> SUPPLIED INFORMATION
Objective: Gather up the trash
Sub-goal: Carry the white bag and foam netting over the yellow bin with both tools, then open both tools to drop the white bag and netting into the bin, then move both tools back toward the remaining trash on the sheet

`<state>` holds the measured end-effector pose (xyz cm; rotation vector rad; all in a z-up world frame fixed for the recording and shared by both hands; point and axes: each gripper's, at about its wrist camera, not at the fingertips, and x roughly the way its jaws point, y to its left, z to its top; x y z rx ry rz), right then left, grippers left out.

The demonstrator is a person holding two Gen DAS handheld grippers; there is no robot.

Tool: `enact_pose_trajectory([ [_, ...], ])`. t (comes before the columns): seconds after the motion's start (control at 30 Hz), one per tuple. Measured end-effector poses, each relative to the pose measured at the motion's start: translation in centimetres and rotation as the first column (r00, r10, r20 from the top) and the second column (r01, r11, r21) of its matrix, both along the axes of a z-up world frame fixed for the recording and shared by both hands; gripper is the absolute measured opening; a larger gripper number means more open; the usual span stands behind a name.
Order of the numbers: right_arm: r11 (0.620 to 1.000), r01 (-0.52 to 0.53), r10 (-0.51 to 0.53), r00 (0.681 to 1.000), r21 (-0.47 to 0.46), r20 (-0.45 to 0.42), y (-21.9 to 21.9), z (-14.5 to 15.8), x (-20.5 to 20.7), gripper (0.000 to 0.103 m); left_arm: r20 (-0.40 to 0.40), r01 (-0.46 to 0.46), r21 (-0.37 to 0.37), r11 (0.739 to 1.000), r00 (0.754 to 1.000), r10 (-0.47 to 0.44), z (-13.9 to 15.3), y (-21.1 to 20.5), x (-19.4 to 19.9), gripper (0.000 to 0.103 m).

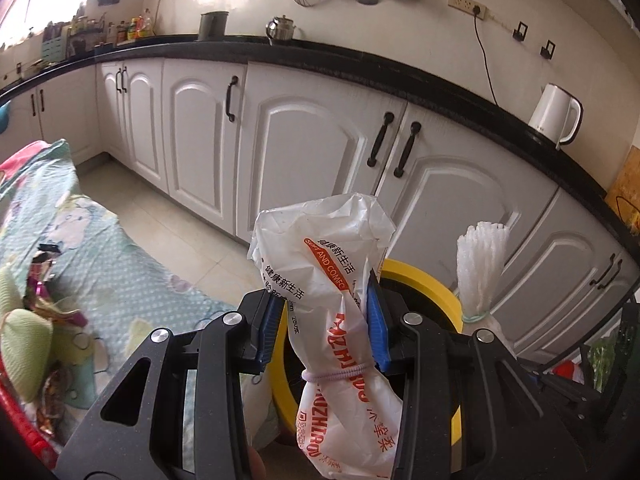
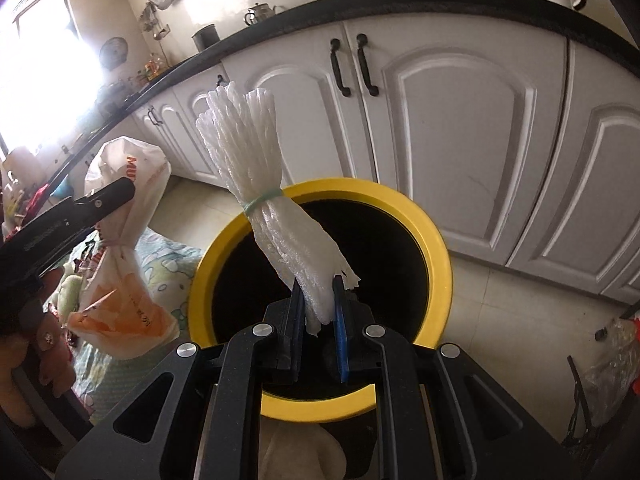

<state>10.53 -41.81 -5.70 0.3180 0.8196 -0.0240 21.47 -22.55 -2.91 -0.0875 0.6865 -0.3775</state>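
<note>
My left gripper (image 1: pixel 326 304) is shut on a white plastic bag with orange print (image 1: pixel 336 320), tied with a pink band, held upright beside the yellow-rimmed trash bin (image 1: pixel 424 280). The bag also shows in the right wrist view (image 2: pixel 124 264), left of the bin. My right gripper (image 2: pixel 318 296) is shut on a white foam net bundle (image 2: pixel 272 184) tied with a green band, held directly over the dark mouth of the bin (image 2: pixel 436 240). The bundle shows in the left wrist view (image 1: pixel 480 268) behind the bin.
White cabinets (image 1: pixel 304 152) under a black countertop (image 1: pixel 360 60) stand just behind the bin. A white kettle (image 1: pixel 556 116) sits on the counter. A table with a patterned cloth (image 1: pixel 100 248) and wrappers (image 1: pixel 44 280) is at left. A clear bag (image 2: pixel 608 356) lies at right.
</note>
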Motion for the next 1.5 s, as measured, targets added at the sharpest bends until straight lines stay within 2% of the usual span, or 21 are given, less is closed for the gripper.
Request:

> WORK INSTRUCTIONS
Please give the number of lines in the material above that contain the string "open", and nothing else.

> EXERCISE SOLUTION
2